▸ AIM OF THE TASK
Scan the records that follow, and whenever a line has the word "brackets", copy it.

[Saved data entries]
● ● ● ●

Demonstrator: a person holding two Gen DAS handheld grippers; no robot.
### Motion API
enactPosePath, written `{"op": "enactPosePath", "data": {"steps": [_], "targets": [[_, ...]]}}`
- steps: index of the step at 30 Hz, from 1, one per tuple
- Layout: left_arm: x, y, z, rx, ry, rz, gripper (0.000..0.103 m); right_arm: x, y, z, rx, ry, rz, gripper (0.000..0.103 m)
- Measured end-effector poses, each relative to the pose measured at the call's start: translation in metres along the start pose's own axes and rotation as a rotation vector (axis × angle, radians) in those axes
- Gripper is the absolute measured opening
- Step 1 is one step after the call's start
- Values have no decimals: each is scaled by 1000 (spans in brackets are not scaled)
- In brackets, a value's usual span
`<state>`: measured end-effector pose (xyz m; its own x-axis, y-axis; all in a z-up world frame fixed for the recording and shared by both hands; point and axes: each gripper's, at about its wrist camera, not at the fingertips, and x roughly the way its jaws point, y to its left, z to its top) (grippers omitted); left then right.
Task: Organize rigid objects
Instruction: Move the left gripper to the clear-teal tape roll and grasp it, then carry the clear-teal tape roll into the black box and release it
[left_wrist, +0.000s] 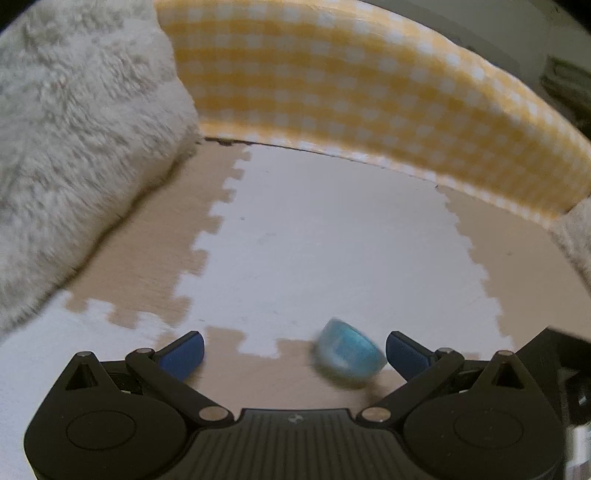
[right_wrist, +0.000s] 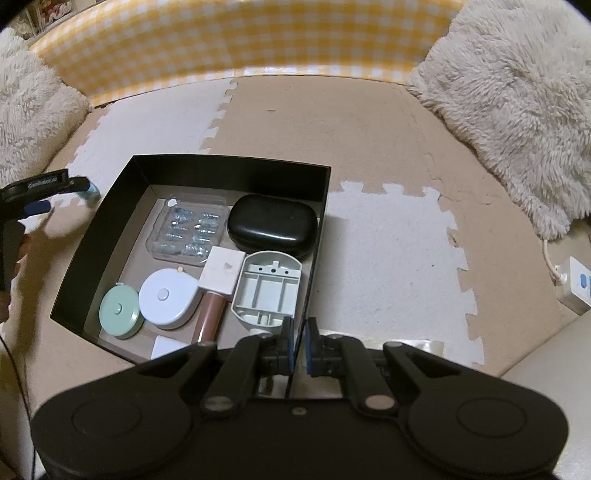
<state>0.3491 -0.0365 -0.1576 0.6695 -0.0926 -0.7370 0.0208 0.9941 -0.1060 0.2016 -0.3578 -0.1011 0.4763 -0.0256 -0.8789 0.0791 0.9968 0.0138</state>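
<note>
In the left wrist view my left gripper (left_wrist: 294, 350) is open, and a blurred blue tape roll (left_wrist: 347, 350) lies on the foam mat beside its right finger. In the right wrist view my right gripper (right_wrist: 298, 341) is shut on the near wall of a black box (right_wrist: 229, 162). The box holds a black case (right_wrist: 271, 226), a clear blister pack (right_wrist: 188, 229), a white square block (right_wrist: 222, 275), a grey plastic part (right_wrist: 267, 291), a white tape measure (right_wrist: 168, 297), a green tape measure (right_wrist: 120, 313) and a brown tube (right_wrist: 209, 314). The left gripper (right_wrist: 55, 195) shows at the left edge.
The floor is beige and white puzzle mat (right_wrist: 369, 129). A yellow checked wall (right_wrist: 221, 40) runs along the back. Fluffy cushions lie at the left (left_wrist: 74, 129) and the right (right_wrist: 517, 103). A white power strip (right_wrist: 576, 284) sits at the far right.
</note>
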Motion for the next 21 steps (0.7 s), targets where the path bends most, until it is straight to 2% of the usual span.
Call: {"op": "enactPosePath", "data": {"steps": [2, 6, 10, 14, 20, 21], "targets": [[0, 2, -1, 18, -16, 13, 103, 0, 0, 0, 2, 0, 2, 6], [0, -2, -4, 61, -41, -37, 102, 0, -1, 0, 0, 0, 1, 6], [7, -8, -8, 76, 0, -81, 81, 0, -1, 0, 0, 0, 1, 6], [5, -20, -12, 182, -9, -58, 64, 0, -1, 0, 1, 0, 1, 6], [1, -27, -13, 256, 4, -89, 44, 0, -1, 0, 0, 1, 0, 6], [0, -29, -14, 269, 4, -87, 44, 0, -1, 0, -1, 1, 0, 6]]}}
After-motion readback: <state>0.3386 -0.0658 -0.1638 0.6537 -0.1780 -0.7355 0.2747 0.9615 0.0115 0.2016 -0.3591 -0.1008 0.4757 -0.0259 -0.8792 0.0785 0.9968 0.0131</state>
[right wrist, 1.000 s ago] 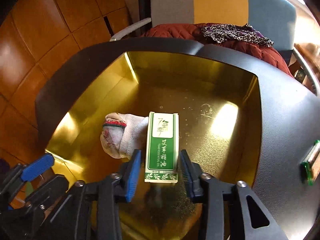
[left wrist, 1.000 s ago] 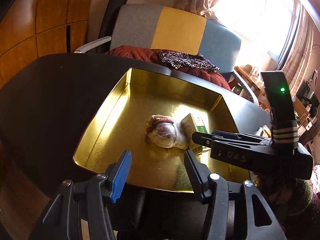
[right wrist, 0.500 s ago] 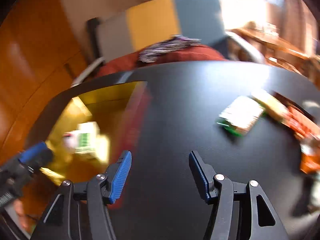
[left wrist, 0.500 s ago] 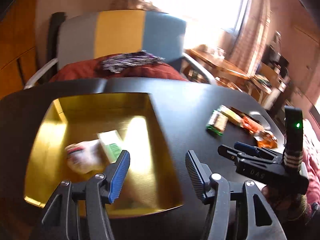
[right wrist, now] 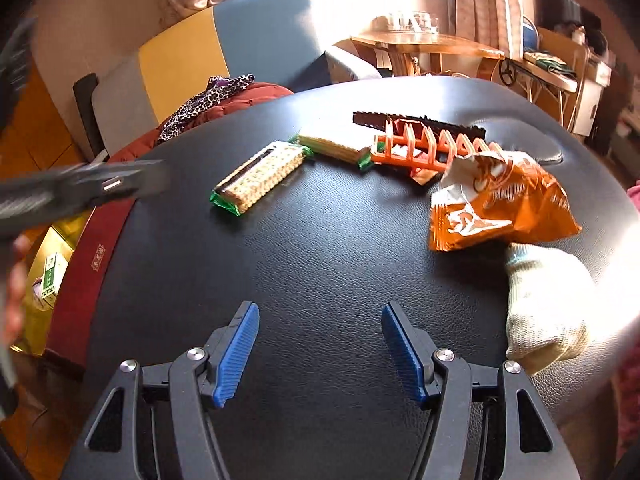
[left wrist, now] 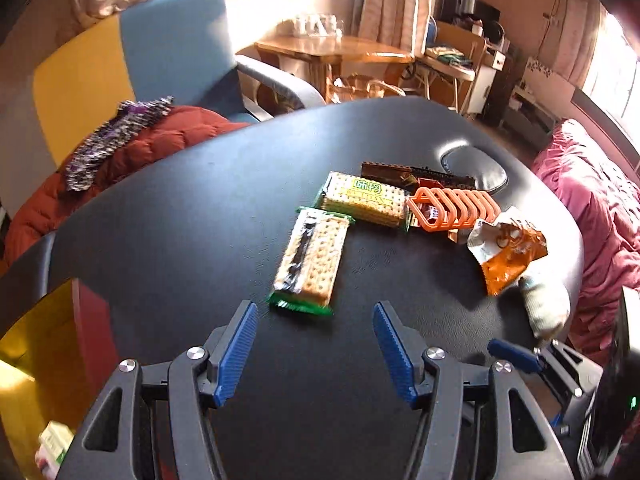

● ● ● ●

▸ WORKED SOLUTION
- Values have no decimals: each is scaled by 1000 (spans in brackets are not scaled)
- In brackets, a value's usual span

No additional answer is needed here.